Your objective: Nothing outside the lines below from the one containing "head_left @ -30" through the one containing "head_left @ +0" is to be printed; print those exactly, ends included, and drop the pictures.

Record extracts:

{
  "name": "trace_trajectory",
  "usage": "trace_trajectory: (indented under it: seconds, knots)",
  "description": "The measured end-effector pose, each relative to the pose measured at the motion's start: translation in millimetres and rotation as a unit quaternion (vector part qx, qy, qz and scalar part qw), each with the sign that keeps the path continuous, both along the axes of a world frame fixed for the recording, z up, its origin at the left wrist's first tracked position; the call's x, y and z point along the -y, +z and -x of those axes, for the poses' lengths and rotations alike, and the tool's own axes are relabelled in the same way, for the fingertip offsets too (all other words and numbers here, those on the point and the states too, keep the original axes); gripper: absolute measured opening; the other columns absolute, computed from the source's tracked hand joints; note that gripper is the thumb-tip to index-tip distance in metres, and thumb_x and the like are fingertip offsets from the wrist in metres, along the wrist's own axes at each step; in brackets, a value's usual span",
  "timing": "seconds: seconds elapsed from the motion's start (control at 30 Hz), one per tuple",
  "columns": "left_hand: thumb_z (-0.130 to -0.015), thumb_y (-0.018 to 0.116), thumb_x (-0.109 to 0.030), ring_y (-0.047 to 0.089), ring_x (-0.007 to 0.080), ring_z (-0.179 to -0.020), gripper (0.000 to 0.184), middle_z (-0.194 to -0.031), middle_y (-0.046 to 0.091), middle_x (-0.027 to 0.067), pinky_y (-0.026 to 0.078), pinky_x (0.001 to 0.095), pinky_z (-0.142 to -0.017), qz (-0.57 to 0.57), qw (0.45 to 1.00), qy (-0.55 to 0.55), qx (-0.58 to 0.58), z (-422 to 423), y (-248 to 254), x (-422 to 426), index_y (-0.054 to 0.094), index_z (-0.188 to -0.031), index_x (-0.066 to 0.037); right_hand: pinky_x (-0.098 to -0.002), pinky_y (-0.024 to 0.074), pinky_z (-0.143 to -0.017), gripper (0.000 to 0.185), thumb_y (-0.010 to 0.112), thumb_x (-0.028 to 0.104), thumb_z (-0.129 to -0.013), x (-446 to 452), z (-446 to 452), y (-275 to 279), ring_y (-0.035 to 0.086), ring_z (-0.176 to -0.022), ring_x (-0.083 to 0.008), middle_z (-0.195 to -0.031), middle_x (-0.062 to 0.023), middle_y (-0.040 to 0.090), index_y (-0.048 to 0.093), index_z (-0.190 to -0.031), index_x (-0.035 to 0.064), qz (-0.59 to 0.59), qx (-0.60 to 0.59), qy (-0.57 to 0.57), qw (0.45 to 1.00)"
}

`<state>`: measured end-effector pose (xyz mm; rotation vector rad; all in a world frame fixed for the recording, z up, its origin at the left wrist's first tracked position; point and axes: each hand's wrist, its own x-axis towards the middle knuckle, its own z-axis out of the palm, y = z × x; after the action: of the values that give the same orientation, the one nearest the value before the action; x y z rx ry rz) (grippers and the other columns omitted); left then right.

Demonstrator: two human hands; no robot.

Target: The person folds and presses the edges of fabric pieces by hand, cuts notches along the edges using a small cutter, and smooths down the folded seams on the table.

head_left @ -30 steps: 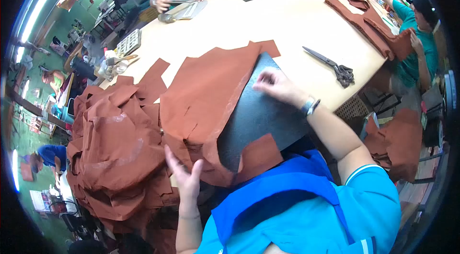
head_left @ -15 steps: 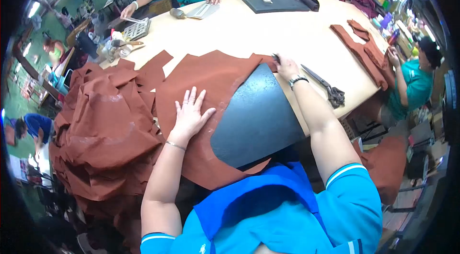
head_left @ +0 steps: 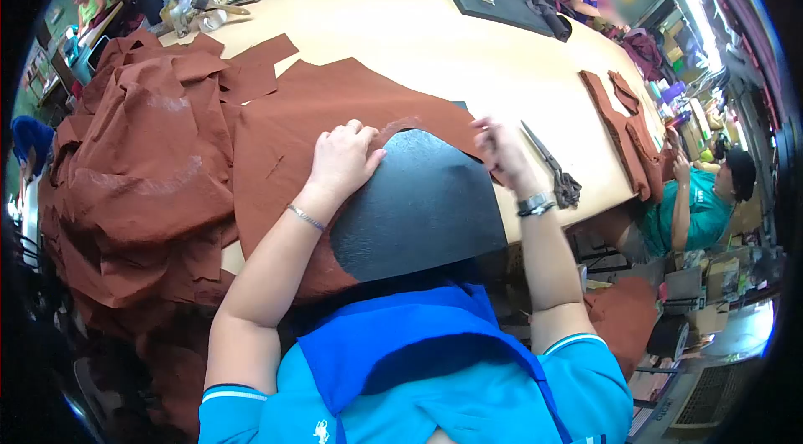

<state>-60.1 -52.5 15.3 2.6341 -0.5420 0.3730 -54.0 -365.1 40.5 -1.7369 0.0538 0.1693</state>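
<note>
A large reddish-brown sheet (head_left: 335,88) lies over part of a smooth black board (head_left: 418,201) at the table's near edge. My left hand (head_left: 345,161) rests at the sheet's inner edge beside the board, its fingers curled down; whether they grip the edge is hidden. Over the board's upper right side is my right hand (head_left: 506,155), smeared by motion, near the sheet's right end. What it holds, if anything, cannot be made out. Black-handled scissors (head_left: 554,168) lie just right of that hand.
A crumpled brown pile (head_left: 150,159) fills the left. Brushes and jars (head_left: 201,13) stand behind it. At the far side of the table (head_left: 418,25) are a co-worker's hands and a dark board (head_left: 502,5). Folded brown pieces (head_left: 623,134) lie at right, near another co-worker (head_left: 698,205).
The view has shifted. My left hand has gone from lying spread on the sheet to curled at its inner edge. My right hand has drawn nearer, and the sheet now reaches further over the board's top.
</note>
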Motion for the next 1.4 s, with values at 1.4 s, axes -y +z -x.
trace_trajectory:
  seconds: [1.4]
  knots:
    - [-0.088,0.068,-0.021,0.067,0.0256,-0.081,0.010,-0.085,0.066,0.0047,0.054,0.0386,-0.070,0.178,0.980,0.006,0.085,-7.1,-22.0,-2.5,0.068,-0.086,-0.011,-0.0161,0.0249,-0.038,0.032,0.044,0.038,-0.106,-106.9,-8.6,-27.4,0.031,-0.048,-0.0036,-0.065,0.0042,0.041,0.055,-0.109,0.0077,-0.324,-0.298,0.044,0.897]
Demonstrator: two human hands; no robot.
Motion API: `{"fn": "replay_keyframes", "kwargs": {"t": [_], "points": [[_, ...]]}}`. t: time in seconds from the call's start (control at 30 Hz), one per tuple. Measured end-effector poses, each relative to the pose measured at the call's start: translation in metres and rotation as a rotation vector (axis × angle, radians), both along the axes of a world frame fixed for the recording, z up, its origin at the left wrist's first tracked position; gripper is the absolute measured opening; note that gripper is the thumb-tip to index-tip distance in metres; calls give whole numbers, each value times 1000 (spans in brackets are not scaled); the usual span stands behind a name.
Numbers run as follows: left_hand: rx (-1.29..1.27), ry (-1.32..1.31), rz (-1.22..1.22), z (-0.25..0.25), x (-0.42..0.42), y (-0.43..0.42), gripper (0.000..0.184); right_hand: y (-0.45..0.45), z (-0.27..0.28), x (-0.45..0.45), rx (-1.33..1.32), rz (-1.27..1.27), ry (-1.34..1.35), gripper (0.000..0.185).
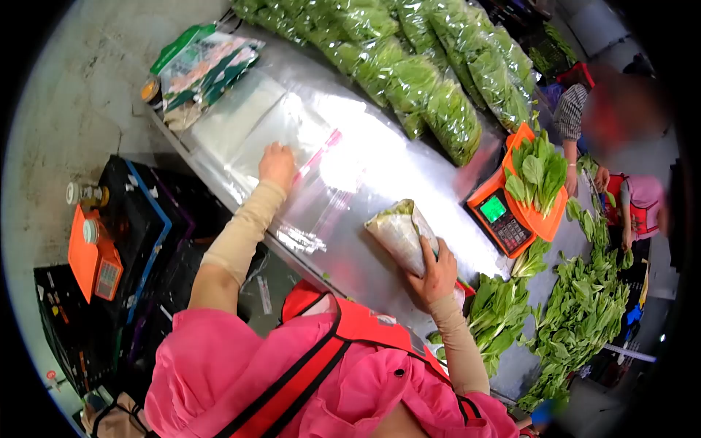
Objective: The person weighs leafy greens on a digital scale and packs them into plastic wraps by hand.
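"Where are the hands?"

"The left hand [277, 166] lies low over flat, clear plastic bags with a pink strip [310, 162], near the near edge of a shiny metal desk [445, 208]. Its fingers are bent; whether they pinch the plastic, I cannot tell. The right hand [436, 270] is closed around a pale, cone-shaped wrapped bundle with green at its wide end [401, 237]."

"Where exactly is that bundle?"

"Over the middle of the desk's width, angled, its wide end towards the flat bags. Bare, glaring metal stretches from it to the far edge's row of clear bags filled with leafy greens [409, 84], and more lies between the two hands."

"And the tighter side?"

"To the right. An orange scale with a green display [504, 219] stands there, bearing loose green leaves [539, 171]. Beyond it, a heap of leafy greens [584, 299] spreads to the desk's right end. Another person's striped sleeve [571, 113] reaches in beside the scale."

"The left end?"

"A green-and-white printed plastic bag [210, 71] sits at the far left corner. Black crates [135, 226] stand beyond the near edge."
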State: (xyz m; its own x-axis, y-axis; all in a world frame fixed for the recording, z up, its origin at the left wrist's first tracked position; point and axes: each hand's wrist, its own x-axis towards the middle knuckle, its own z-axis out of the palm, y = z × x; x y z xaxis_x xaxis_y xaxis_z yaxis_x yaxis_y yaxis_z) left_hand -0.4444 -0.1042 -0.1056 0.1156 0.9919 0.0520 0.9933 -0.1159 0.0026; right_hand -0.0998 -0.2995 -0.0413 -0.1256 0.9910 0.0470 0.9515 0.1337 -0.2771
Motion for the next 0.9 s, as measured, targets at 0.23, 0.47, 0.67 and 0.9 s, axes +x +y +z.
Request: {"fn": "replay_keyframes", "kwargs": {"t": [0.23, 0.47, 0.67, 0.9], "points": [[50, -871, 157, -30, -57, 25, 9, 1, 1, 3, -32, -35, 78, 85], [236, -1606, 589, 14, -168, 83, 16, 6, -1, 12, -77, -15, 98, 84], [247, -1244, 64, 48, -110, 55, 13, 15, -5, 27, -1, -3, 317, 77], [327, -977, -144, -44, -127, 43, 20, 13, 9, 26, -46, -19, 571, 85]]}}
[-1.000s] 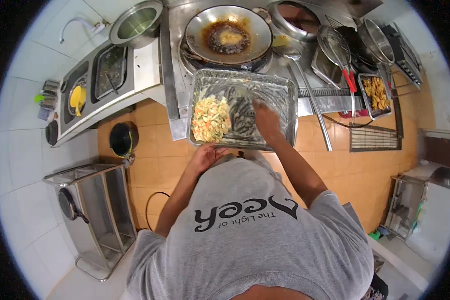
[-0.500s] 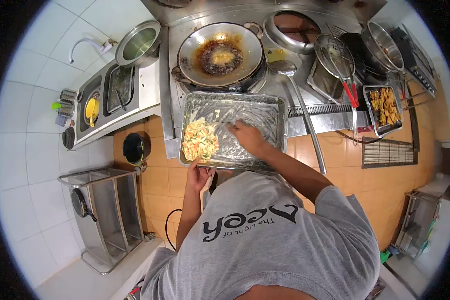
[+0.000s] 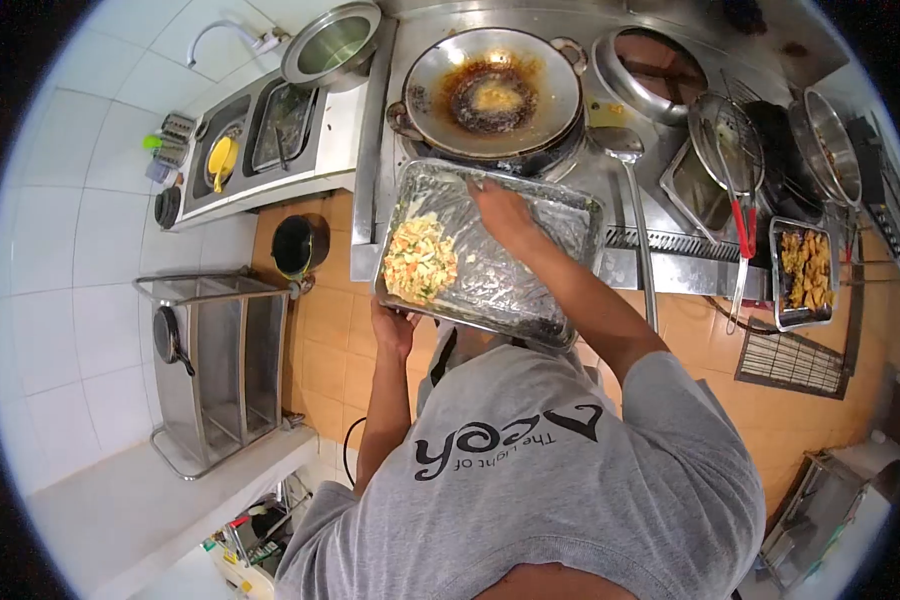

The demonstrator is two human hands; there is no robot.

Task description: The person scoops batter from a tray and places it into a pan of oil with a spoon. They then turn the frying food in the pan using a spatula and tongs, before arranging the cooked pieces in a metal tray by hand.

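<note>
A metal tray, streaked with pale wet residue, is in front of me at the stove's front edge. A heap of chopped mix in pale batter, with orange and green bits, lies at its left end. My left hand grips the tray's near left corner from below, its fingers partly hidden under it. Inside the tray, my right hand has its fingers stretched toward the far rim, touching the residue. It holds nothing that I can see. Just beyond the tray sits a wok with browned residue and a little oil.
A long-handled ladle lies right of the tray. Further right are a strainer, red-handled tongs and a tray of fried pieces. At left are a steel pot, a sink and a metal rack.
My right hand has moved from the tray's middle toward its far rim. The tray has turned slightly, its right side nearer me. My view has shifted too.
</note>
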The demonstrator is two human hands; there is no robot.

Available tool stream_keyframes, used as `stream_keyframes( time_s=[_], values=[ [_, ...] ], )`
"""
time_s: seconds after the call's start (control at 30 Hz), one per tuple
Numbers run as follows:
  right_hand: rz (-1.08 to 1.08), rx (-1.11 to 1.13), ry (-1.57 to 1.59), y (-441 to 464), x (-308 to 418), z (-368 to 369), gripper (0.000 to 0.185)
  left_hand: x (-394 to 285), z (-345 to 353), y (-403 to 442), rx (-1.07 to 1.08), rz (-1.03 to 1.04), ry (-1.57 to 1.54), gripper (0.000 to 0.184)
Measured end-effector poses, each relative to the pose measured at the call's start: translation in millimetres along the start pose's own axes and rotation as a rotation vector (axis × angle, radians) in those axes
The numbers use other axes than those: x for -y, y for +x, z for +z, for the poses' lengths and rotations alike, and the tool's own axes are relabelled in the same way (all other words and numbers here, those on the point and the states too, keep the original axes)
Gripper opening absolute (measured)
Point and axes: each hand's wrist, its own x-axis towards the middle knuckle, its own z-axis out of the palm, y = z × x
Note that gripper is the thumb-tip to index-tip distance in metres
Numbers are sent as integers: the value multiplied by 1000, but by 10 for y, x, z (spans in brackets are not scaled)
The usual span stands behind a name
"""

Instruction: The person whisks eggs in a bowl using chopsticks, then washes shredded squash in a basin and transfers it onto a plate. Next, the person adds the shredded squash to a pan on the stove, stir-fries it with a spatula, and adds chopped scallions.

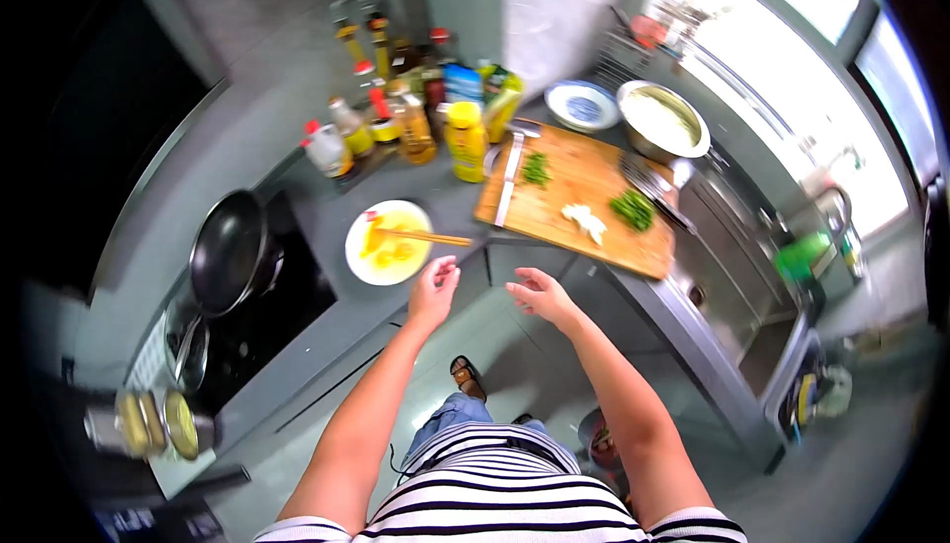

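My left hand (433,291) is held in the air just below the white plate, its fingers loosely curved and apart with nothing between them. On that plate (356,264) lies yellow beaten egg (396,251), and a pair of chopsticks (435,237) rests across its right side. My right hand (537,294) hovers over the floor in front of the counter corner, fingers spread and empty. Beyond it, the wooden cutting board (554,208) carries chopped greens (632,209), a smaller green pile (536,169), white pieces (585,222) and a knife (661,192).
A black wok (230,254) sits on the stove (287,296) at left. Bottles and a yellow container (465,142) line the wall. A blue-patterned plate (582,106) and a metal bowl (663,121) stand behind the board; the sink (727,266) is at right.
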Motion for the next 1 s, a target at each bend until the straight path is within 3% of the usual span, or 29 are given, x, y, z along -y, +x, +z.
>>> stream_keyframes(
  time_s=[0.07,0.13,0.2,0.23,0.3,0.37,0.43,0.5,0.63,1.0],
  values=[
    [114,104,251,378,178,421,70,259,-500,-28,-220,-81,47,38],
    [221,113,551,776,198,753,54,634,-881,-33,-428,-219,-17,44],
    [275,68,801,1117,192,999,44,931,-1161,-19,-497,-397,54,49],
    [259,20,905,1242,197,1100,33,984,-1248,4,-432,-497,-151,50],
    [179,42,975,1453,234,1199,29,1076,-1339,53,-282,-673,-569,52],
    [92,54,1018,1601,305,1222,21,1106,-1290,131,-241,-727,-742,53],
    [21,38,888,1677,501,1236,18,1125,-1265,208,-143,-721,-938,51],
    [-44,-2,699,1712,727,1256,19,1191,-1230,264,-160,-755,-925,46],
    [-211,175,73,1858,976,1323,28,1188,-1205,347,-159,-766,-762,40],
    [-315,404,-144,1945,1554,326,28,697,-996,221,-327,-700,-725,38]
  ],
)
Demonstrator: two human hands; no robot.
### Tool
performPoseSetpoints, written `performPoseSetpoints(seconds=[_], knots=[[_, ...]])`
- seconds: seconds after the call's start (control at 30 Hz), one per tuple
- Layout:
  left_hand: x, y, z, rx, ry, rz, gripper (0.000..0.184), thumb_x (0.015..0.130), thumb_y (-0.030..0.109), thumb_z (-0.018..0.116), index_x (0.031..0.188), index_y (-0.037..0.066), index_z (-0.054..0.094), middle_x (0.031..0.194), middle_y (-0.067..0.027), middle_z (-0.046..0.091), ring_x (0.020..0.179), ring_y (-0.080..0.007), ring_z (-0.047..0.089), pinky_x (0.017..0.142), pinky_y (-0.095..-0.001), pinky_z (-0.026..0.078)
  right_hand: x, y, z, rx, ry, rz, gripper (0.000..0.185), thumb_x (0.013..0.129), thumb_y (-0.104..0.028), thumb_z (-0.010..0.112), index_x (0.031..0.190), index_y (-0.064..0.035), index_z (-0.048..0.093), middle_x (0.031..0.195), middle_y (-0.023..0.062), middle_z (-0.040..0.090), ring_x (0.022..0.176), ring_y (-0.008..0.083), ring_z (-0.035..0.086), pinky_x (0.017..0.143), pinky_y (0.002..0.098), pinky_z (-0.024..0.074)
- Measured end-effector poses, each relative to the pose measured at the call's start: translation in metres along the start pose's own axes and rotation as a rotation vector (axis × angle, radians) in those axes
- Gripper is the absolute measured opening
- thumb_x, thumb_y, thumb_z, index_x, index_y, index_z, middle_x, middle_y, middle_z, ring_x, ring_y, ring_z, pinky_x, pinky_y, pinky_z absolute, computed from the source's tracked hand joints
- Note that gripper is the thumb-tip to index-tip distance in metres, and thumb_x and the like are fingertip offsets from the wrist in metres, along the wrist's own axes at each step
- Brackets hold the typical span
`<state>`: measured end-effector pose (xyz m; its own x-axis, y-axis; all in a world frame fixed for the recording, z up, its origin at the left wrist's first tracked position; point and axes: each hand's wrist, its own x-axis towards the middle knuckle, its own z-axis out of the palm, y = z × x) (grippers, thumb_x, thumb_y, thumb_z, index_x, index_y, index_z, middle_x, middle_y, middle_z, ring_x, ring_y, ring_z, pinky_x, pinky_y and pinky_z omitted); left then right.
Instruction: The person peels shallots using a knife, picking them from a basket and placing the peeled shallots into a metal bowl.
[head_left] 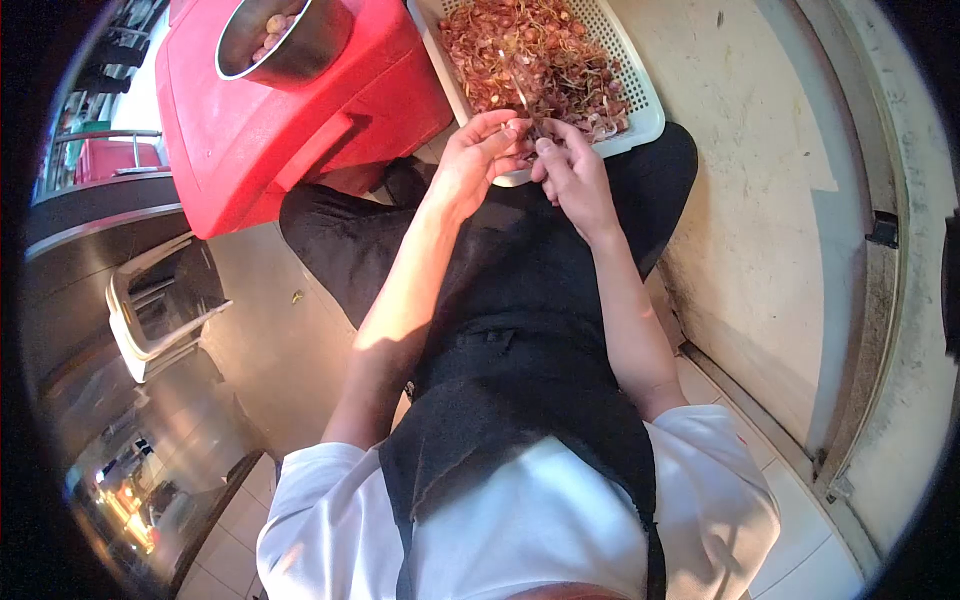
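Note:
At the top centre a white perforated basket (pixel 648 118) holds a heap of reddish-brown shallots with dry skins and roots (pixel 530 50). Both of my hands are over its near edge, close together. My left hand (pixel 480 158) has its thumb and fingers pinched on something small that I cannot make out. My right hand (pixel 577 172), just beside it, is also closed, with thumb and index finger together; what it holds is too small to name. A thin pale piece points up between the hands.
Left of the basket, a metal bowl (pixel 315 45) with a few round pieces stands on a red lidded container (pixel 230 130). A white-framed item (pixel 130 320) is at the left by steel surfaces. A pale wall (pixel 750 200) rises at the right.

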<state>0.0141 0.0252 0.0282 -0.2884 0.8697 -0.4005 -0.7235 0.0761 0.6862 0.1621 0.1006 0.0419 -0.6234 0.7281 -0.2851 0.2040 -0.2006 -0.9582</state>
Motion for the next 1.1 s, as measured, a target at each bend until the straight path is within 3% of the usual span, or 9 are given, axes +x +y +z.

Result of the exercise:
head_left @ -30 steps: 
head_left @ -15 steps: 
head_left @ +0 steps: 

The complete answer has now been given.